Forest Preserve District of Cook County (Illinois)
Nature Bulletin No. 612-A October 9, 1960
Forest Preserve District of Cook County
George W. Dunne, President
Roland F. Eisenbeis, Supt. of Conservation
****:PELICANS
Generations of college students have been fond of chanting a ribald
ditty about "What a wonderful bird is a pelican. " That queer creature --
so grotesque and clumsy on land; so majestic and graceful in the air --
appears to be a survivor from prehistoric times, virtually unchanged. In
addition to the huge pouch of skin underneath its long beak, a pelican
has other strange features.
There is a permanent kink in its neck because one vertebra has no
hinges, and on land, standing with the beak and pouch pressed against
its breast, the bird appears 80 meek and melancholy that it is ludicrous.
Another peculiarity, shared only by cormorants, gannets and the tropic
bird, is that all four toes on each big flat foot are joined by webs. Ducks
and geese have webs between the front toes but the rear toes are
separate. Also unique are numerous air sacs in its bulky body, so that a
pelican floats like a cork.
Two species are native in the United States. The white pelican, with a
body about 5 feet long and a wingspread of from 8 to 10 feet, is one of
the largest American birds. There is a broad black band of outer
feathers on each wing. It can soar like an eagle and they seem to enjoy
circling, high in the air, in flocks that frequently plunge almost
vertically downward in dives that end with a sharp upturn and a
thunderous roar.
When traveling, a flock forms a straight line or a V and they alternately
flap and sail, all in unison. Their organized method of catching fish is
equally remarkable. After gathering in a long line some distance out in a
lake, a flock moves slowly shoreward, all beating the surface with their
wings but maintaining perfect alignment until the fish, driven into
shallow water, are scooped up and swallowed. At the nesting colony the
young feed on partially digested fish disgorged into the pouches of their
parents.
White pelicans, once abundant and widely distributed, now nest only on
islands in remote and protected marshes of western Canada and our
northwestern states. Occasionally a few stray eastward and have been
seen soaring over our McGinnis Slough in autumn.

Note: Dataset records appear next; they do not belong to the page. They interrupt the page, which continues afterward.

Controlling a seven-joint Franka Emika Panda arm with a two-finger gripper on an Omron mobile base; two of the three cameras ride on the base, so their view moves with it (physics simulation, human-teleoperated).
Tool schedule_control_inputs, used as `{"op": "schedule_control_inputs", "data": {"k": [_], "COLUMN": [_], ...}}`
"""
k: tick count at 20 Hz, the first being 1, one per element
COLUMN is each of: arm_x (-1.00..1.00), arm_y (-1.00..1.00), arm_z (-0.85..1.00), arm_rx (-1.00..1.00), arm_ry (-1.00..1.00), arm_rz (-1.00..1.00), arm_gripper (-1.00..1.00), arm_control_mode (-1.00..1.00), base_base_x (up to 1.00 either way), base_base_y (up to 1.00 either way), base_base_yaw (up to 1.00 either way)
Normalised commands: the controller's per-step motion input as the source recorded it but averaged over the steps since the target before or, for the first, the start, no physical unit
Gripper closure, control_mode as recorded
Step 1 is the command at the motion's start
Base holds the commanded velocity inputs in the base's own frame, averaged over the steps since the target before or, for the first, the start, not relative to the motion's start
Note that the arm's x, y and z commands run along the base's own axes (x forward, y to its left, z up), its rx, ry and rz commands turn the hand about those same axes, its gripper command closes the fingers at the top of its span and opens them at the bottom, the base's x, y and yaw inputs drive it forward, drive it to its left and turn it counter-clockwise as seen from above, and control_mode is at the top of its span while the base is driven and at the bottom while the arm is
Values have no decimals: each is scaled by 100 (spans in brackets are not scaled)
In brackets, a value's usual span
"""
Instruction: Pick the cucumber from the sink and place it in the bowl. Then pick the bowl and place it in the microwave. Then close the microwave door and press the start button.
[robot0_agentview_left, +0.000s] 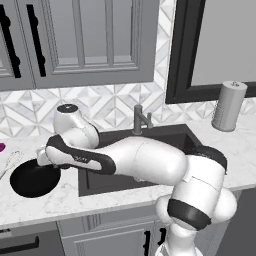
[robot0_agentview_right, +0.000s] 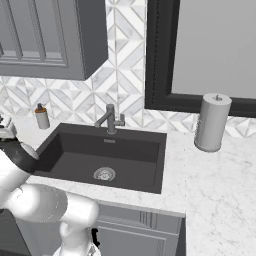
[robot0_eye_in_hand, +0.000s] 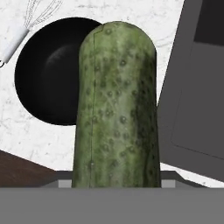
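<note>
Gripper-held cucumber (robot0_eye_in_hand: 116, 109) above bowl (robot0_eye_in_hand: 48, 74)

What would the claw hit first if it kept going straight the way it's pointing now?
Probably the bowl. In the hand view the claw points down at the counter, holding the cucumber, whose tip leads and overlaps the bowl's near edge. Depth is unclear, so it might catch the rim or the counter just beside it.
</note>
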Motion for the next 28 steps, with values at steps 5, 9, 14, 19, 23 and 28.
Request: {"op": "schedule_control_inputs", "data": {"k": [5,9,14,19,23,28], "arm_x": [43,33,40,19,11,22], "arm_y": [61,31,40,55,16,21], "arm_z": [-25,-39,-34,-10,0,-19], "arm_rx": [-7,0,-1,-10,-3,-4], "arm_ry": [2,5,3,7,8,5], "arm_rz": [0,0,0,-2,-3,0], "arm_gripper": [100,100,100,100,100,100], "arm_control_mode": [-100,-100,-100,-100,-100,-100], "base_base_x": [0,0,0,0,0,0], "base_base_y": [0,0,0,0,0,0], "base_base_yaw": [0,0,0,0,0,0]}}
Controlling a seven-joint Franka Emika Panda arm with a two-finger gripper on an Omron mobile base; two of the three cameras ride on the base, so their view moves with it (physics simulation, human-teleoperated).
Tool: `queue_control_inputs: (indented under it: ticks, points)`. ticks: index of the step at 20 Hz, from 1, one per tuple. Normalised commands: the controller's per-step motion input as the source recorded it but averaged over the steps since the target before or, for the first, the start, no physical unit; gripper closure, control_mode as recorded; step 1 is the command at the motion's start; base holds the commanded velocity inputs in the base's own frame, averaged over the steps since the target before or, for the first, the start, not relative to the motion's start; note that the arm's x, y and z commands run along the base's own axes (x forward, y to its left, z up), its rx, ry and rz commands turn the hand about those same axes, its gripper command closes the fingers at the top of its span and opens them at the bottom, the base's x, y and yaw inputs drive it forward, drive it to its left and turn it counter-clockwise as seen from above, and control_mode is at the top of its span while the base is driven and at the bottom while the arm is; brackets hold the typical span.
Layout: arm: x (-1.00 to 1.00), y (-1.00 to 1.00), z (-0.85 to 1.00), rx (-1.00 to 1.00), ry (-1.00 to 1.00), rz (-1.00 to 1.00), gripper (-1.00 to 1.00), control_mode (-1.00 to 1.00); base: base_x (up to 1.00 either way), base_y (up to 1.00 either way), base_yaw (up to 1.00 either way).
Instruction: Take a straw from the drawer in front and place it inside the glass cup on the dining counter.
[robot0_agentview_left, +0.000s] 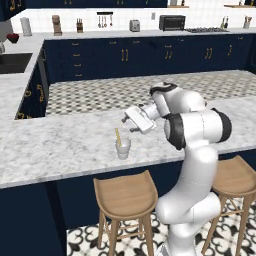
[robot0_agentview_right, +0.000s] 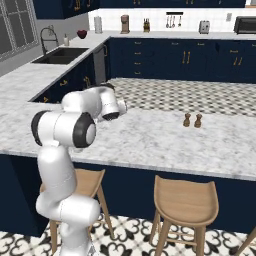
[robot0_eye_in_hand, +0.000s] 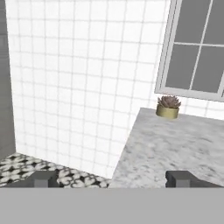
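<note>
While the arm blocks your right base view of the glass cup (robot0_agentview_left: 123, 148), its base blurs into the marble | pincer (robot0_eye_in_hand: 113, 179) — fingertips wide apart, holding nothing | straw (robot0_agentview_left: 118, 137) stands tilted inside the cup on the dining worktop (robot0_agentview_left: 60, 145) — pincer (robot0_agentview_left: 128, 121) just above it, apart.

hidden: straw (robot0_agentview_left: 118, 136) lower end inside glass cup (robot0_agentview_left: 123, 148) | cut off: right stool (robot0_agentview_left: 235, 176) by frame edge
</note>
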Motion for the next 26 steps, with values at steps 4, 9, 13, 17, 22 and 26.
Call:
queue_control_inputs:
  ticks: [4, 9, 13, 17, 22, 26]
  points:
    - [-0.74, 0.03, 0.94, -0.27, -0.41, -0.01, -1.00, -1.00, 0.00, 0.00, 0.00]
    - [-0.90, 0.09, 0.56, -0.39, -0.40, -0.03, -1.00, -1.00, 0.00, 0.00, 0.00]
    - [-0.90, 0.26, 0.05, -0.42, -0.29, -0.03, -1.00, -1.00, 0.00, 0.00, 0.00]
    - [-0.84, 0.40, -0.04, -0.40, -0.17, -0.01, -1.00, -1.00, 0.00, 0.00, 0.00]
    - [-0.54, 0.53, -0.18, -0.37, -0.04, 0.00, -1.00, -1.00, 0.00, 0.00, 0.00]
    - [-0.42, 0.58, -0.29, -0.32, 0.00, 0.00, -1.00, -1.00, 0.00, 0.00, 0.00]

The brown pelican, with a wingspread of about 6 1/2 feet, is smaller but
has a larger pouch. It is a semi-tropical bird rarely seen very far from
salt water. The eastern variety is abundant along the Atlantic and Gulf
coasts from South Carolina and Florida to Texas and thence to Brazil.
The Pacific coast variety is abundant from central California to Chile.
The general color of the body is dusky brown. The head is white and
extending from it, during the breeding season, is a conspicuous white
stripe on each side of the chestnut-brown neck. Later, after molting, the
neck becomes entirely white.
Brown pelicans feed mostly on small fish of the herring family that
occur in dense schools near the surface. When fishing, small groups
commonly travel at 25 or 30 feet above the sea and glide long distances
with only an occasional flap of their wings. When it sees fish, each bird
dives under water with a great splash. Usually, as it emerges, noisy
crowds of gulls and terns endeavor to steal its catch before the pouch
can be drained of water and the fish swallowed.
The white pelican makes little or no attempt to build a nest but the
brown ones build crude structures of sticks and debris on the ground or
in scrubby trees such as mangroves. In a colony, hundreds or thousands
of nests are densely crowded together. Two, sometimes three, eggs are
laid in each and the young, when hatched, are completely naked
caricatures of Big Bill, the Pelican.